Introduction to COSIMA Cookbook, Data Explorer and ACCESS-NRI Intake Catalog

About

This is material to support a training session on the COSIMA Cookbook using its Data Explorer component. The ACCESS-NRI Intake catalog will also be introduced to show similar and complementary functionality.

This training is aimed at people who have never used (or have forgotten how to use) the COSIMA Recipes for accessing and analysing COSIMA model output.

The training will utilise the NCI ARE (Australian Research Environment) JupyterLab App. This is user-friendly way to run Jupyter Notebooks at NCI, which makes it possible to access the data required for this training session.

Who is this for?

Attendees of the COSIMA Workshop, a satellite meeting of the ACCESS 2023 Community Workshop. Attendees will need some familiarity with the python programming language.

Preparation Before Training Day

There are three prerequisites, two to access NCI resources, and one to get the jupyter python notebooks.

All perequisites need to be completed WELL BEFORE the day of training. We only have an hour for the training, and there will not be time to do administration and follow the training.

NCI Account

You must have an NCI account linked to a project with remaining compute allocation. This training will require submitting a job to the NCI batch queuing system. Without remaining compute allocation your submitted job will never run.

If you aren’t sure which project to use, ask your supervisor, colleagues or relevant local IT support.

If you do not have an NCI account follow the NCI instructions to create one.

NCI Projects

To access the data you need to complete the tutorial you should make sure you are also a member of the following projects at NCI:

  • hh5
  • ik11
  • cj50
  • xp65
  • p73
  • oi10
  • jk72
  • fs38

You can see the projects you are a member of at https://my.nci.org.au/mancini.

Or run this command on gadi

/scratch/public/COSIMA_tutorial/check_projects

Get Notebooks

The training uses two notebooks in a git repository. You will need to download these notebooks to an NCI filesystem that is accessible to the ARE session you just started. The recommended location is your home directory on gadi, as this is always accessible to an ARE JupyterLab session.

To do this log in to gadi and copy and paste this command:

git clone git@github.com:ACCESS-Hive/cosima-training-workshop-2023.git

This will have created a directory called cosima_training in your gadi home directory.

Training Session

Start ARE JupyterLab Session

This will be the first thing we do at the training session, but feel free to test this out before the training day to check it is all working correctly for you.

The instructions from the ACCESS-NRI Intake catalogue docs are excellent and worth reading for background, and of course the NCI ARE Documentation is also available.

Steps:

  1. Log in to ARE using your NCI username and password: https://are.nci.org.au

  1. Select the JupyterLab app

icon

For this training here are some recommended settings for your ARE session that have been tested and will work:

Walltime 2 hours
Queue normalbw
Compute Size Medium
Project choose one
Storage see below

You must choose one of the projects you have available to you.

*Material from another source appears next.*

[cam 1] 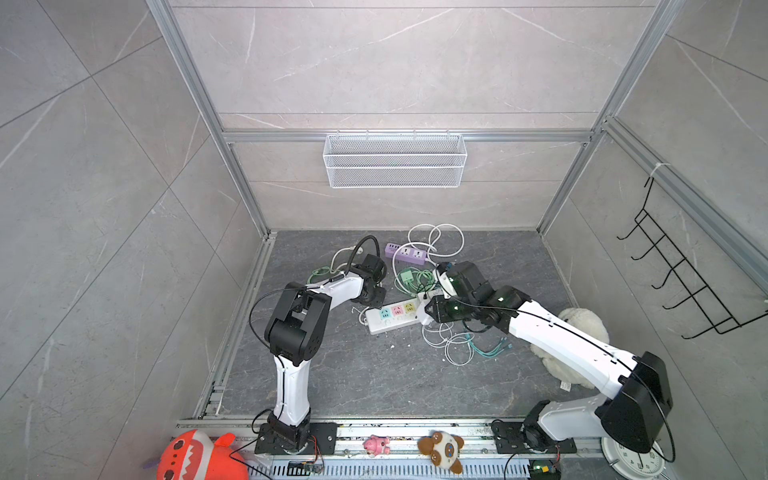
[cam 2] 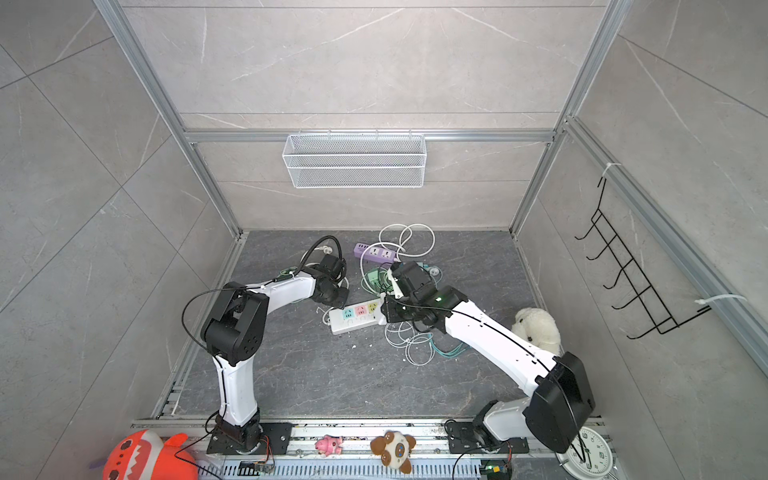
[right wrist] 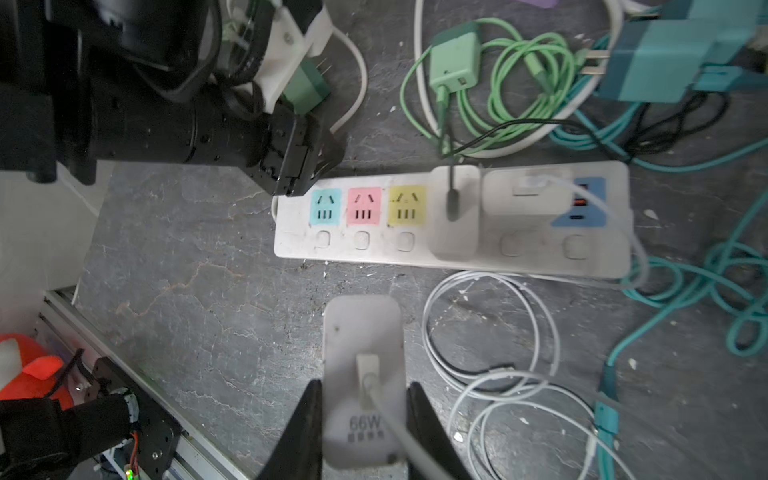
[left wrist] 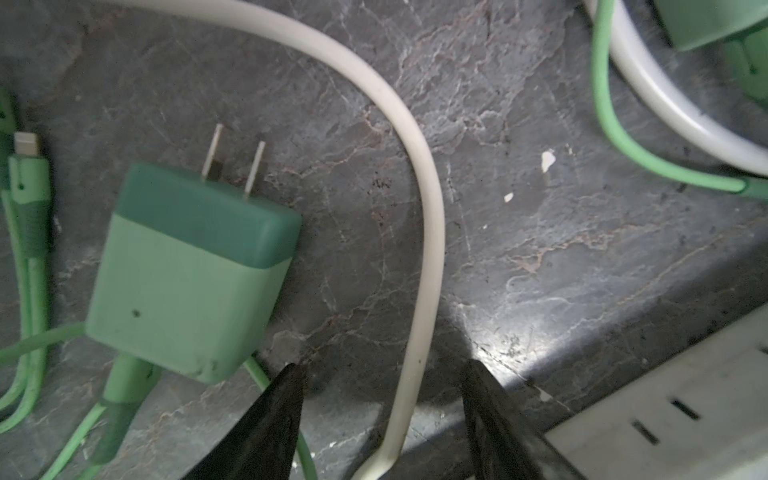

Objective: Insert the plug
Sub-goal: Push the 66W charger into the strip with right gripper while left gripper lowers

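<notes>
Below, dark slab (cam 1: 374,382), perhaps stone; grey walls (cam 1: 104,187).

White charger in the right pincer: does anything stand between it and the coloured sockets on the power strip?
Nothing visible does. Only bare floor lies between the white charger and the power strip, whose blue, pink and yellow sockets are uncovered. The left pincer sits at the strip's end, clear of them.

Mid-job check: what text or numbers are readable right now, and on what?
"66W": on the white charger in the right gripper.
Small print under it: too blurred to read.
Numerals on the clock: too small to read surely.
On the white power strip: no readable text.
</notes>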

This must be a project with compute allocation remaining as discussed above in prerequisites.

The storage section must contain all the /g/data projects you need to access. Use the following to include all the projects specified above:

gdata/hh5+gdata/ik11+gdata/cj50+gdata/xp65+gdata/p73+gdata/oi10+gdata/dk92+gdata/fs38+scratch/public

Note: you can hover over the box above, and click on the icon in the top right corner to copy it into your buffer and then paste it into the ARE window.

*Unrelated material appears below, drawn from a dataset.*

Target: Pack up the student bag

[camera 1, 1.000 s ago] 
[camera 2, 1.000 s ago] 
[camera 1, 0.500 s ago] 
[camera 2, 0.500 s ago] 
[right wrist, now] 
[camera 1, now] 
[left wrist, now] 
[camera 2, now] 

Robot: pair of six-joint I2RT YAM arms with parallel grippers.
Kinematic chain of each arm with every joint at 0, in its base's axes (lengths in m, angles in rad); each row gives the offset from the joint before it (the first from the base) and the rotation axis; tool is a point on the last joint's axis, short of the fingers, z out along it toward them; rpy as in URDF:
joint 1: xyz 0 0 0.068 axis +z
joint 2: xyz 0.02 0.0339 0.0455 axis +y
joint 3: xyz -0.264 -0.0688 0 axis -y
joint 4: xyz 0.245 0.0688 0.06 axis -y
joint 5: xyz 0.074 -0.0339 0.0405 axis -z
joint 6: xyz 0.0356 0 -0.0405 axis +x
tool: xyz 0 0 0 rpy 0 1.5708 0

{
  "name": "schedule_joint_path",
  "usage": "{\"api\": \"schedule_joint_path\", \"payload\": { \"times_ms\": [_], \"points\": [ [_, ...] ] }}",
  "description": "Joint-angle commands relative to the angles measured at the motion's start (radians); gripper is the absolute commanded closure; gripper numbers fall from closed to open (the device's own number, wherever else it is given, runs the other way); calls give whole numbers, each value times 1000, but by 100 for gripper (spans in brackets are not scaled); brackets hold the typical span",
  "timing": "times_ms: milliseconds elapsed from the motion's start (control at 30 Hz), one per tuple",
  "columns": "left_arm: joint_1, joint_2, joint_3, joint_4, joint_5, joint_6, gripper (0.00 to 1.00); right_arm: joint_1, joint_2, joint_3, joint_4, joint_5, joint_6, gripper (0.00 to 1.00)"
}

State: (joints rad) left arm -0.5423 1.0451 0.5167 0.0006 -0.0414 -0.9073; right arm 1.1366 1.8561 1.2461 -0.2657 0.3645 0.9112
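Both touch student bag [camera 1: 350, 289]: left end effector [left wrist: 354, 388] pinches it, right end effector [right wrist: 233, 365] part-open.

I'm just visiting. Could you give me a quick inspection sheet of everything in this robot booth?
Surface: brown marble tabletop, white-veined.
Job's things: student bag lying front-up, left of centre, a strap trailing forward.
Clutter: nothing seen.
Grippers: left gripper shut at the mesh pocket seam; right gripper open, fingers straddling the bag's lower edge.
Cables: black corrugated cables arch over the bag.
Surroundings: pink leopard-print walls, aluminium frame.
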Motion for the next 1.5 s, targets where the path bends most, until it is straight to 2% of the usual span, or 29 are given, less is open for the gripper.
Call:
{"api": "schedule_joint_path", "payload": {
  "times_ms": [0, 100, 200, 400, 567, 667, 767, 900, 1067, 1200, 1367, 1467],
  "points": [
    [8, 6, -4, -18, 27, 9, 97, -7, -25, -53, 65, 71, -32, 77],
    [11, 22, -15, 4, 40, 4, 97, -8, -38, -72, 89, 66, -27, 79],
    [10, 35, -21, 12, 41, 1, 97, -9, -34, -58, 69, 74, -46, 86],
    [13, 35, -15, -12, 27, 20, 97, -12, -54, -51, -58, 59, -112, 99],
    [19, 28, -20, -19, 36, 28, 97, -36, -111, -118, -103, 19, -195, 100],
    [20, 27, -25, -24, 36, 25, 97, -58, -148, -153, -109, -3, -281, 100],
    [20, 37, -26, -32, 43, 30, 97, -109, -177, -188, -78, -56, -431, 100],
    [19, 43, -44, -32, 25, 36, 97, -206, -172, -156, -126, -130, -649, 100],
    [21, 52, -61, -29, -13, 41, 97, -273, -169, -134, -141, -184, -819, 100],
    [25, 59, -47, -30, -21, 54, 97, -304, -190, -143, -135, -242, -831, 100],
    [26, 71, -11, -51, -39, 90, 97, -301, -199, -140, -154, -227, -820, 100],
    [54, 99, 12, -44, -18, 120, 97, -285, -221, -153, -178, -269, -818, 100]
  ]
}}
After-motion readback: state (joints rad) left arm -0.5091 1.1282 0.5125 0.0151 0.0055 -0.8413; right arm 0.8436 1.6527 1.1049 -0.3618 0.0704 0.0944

Click on “Advanced Settings” and set the following options

Module directories

/g/data/hh5/public/modules

Modules

conda/analysis3-unstable

Note: can cut and paste these using the shortcut mentioned above.

Push the submit button and then you will have a window that looks something like this:

You may wait a few minutes for your queued job to start running, which is where your JupyterLab application runs.

When your JupyterLab session is ready the screen will change, an “Open JupyterLab” button. Push it and your JupyterLab session will open in a new window.

Find Tutorial Notebooks

In the JupyterLab window use the file browser to navigate to the directory where you downloaded the jupyter notebook files in the preparation section above. Double-click on the home directory in the file browser:

and then double-click on the cosima-training-workshop-2023 directory.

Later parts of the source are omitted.